BRIEF: Print every line below. Match each one exactly.

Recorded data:
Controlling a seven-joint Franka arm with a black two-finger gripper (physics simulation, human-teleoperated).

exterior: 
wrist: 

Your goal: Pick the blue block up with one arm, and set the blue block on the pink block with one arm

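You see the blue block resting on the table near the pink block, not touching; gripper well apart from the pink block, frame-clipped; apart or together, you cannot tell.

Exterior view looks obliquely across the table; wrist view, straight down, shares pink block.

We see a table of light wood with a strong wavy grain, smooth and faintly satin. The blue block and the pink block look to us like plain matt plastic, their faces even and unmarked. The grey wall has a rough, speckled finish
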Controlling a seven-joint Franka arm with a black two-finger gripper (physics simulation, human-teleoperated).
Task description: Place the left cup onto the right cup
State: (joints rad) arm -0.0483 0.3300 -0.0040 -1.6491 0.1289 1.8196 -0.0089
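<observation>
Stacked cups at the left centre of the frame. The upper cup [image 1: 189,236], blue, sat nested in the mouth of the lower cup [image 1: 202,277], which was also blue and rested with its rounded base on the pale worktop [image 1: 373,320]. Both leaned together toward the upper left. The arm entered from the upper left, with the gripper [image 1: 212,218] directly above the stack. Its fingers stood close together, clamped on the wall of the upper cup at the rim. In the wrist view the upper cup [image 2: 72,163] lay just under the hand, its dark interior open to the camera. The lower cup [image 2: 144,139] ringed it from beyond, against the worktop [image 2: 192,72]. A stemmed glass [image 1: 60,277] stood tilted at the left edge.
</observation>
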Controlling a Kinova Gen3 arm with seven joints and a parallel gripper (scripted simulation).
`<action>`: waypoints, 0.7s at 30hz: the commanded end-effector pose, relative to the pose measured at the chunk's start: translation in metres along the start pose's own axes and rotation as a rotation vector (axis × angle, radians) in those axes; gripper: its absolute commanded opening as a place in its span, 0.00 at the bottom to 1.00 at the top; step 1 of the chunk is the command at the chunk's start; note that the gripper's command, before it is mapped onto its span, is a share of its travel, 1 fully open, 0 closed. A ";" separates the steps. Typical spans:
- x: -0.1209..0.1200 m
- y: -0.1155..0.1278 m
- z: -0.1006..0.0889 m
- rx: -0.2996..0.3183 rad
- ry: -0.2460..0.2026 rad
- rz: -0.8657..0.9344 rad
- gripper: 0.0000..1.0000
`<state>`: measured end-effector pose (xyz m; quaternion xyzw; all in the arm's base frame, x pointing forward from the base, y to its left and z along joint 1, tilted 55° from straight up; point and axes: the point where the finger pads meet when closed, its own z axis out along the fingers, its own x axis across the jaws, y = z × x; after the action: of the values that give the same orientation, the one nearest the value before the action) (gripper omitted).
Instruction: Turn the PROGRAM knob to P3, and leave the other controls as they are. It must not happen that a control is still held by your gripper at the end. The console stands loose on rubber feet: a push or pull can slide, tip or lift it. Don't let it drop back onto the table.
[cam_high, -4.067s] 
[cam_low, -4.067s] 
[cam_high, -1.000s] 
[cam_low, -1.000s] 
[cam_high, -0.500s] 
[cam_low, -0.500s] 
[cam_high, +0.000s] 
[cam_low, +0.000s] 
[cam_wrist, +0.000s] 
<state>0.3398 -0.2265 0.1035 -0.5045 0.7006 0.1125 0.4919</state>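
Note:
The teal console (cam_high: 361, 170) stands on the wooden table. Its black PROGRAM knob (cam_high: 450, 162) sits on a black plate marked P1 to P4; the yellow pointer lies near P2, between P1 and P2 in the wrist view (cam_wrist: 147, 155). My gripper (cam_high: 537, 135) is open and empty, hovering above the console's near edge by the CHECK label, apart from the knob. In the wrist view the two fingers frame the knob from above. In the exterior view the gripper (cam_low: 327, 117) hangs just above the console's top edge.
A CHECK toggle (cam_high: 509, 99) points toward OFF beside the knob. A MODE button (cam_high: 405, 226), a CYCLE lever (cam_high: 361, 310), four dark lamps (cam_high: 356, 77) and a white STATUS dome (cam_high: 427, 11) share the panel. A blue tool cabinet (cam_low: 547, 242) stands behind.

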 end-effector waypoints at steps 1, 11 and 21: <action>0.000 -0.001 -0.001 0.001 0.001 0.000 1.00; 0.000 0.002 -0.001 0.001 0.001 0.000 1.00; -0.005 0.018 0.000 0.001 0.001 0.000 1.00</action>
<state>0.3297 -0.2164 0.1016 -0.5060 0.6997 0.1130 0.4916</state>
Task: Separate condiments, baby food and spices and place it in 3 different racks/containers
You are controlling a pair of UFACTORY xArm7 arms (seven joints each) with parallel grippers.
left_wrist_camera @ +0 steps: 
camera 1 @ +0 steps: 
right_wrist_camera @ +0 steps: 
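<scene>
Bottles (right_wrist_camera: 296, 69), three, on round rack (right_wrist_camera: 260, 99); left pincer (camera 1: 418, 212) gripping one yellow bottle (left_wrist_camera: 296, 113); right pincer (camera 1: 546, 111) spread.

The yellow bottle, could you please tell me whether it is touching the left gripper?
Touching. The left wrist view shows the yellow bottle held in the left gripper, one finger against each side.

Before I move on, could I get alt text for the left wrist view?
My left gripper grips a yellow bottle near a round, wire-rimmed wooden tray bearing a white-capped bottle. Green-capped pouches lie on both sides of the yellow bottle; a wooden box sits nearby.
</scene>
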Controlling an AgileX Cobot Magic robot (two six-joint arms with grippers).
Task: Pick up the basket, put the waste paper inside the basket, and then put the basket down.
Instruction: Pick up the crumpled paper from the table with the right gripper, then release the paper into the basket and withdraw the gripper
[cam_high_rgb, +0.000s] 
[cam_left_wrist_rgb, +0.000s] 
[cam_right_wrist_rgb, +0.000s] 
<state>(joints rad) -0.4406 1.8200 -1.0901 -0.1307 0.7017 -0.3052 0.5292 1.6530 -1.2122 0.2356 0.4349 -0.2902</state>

OUTPUT FOR THIS TASK:
Controlling a seven-joint Franka arm with a black two-finger gripper (physics simulation, human-teleoperated).

exterior: 
wrist: 

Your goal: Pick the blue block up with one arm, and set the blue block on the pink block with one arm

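You see the blue block resting on the table near the pink block, not touching; gripper well apart from the pink block, frame-clipped; apart or together, you cannot tell.

Exterior view looks obliquely across the table; wrist view, straight down, shares pink block.

We see a table of light wood with a strong wavy grain, smooth and faintly satin. The blue block and the pink block look to us like plain matt plastic, their faces even and unmarked. The grey wall has a rough, speckled finish
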Controlling a seven-joint Franka arm with a black two-finger gripper (physics simulation, human-teleoperated).
Task description: Place the left cup onto the right cup
State: (joints rad) arm -0.0483 0.3300 -0.0040 -1.6491 0.1289 1.8196 -0.0089
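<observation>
Stacked cups at the left centre of the frame. The upper cup [image 1: 189,236], blue, sat nested in the mouth of the lower cup [image 1: 202,277], which was also blue and rested with its rounded base on the pale worktop [image 1: 373,320]. Both leaned together toward the upper left. The arm entered from the upper left, with the gripper [image 1: 212,218] directly above the stack. Its fingers stood close together, clamped on the wall of the upper cup at the rim. In the wrist view the upper cup [image 2: 72,163] lay just under the hand, its dark interior open to the camera. The lower cup [image 2: 144,139] ringed it from beyond, against the worktop [image 2: 192,72]. A stemmed glass [image 1: 60,277] stood tilted at the left edge.
</observation>
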Controlling a Kinova Gen3 arm with seven joints and a parallel gripper (scripted simulation).
`<action>`: waypoints, 0.7s at 30hz: the commanded end-effector pose, relative to the pose measured at the chunk's start: translation in metres along the start pose's own axes and rotation as a rotation vector (axis × angle, radians) in those axes; gripper: its absolute commanded opening as a place in its span, 0.00 at the bottom to 1.00 at the top; step 1 of the chunk is the command at the chunk's start; note that the gripper's command, before it is mapped onto its span, is a share of its travel, 1 fully open, 0 closed. A ";" separates the steps. Typical spans:
- x: -0.1209..0.1200 m
- y: -0.1155..0.1278 m
- z: -0.1006..0.0889 m
- rx: -0.2996..0.3183 rad
- ry: -0.2460..0.2026 rad
- rz: -0.8657..0.9344 rad
- gripper: 0.0000..1.0000
`<state>`: measured end-effector pose (xyz m; quaternion xyzw; all in the arm's base frame, x pointing forward from the base, y to its left and z along joint 1, tilted 55° from straight up; point and axes: the point where the finger pads meet when closed, its own z axis out along the fingers, its own x axis across the jaws, y = z × x; after the action: of the values that give the same orientation, the one nearest the value before the action) (gripper omitted).
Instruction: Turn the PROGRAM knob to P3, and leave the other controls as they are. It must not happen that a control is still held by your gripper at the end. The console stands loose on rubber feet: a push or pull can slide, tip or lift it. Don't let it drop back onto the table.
[cam_high, -4.067s] 
[cam_low, -4.067s] 
[cam_high, -1.000s] 
[cam_low, -1.000s] 
[cam_high, -0.500s] 
[cam_low, -0.500s] 
[cam_high, +0.000s] 
[cam_low, +0.000s] 
[cam_wrist, +0.000s] 
<state>0.3398 -0.2265 0.1035 -0.5045 0.7006 0.1125 0.4919</state>
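Note:
The teal console (cam_high: 361, 170) stands on the wooden table. Its black PROGRAM knob (cam_high: 450, 162) sits on a black plate marked P1 to P4; the yellow pointer lies near P2, between P1 and P2 in the wrist view (cam_wrist: 147, 155). My gripper (cam_high: 537, 135) is open and empty, hovering above the console's near edge by the CHECK label, apart from the knob. In the wrist view the two fingers frame the knob from above. In the exterior view the gripper (cam_low: 327, 117) hangs just above the console's top edge.
A CHECK toggle (cam_high: 509, 99) points toward OFF beside the knob. A MODE button (cam_high: 405, 226), a CYCLE lever (cam_high: 361, 310), four dark lamps (cam_high: 356, 77) and a white STATUS dome (cam_high: 427, 11) share the panel. A blue tool cabinet (cam_low: 547, 242) stands behind.
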
 end-effector waypoints at steps 1, 11 and 21: <action>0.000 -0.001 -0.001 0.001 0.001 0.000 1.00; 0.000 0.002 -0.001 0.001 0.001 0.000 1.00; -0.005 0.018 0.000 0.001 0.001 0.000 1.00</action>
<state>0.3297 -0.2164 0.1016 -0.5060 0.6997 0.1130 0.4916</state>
Task: Separate condiments, baby food and spices and place it in 3 different racks/containers
You are controlling a pair of UFACTORY xArm7 arms (seven joints each) with parallel grippers.
left_wrist_camera @ +0 steps: 
camera 1 @ +0 steps: 
right_wrist_camera @ +0 steps: 
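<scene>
Bottles (right_wrist_camera: 296, 69), three, on round rack (right_wrist_camera: 260, 99); left pincer (camera 1: 418, 212) gripping one yellow bottle (left_wrist_camera: 296, 113); right pincer (camera 1: 546, 111) spread.

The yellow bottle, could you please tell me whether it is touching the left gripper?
Touching. The left wrist view shows the yellow bottle held in the left gripper, one finger against each side.

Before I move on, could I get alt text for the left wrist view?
My left gripper grips a yellow bottle near a round, wire-rimmed wooden tray bearing a white-capped bottle. Green-capped pouches lie on both sides of the yellow bottle; a wooden box sits nearby.
</scene>
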Controlling an AgileX Cobot Magic robot (two six-joint arms with grippers).
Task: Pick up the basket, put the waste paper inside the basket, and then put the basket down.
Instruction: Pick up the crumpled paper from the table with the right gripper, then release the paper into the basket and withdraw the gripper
[cam_high_rgb, +0.000s] 
[cam_left_wrist_rgb, +0.000s] 
[cam_right_wrist_rgb, +0.000s] 
<state>(joints rad) -0.4406 1.8200 -1.0901 -0.1307 0.7017 -0.3052 0.5292 1.6530 -1.2122 0.2356 0.4349 -0.2902</state>

The exercise has now been completed.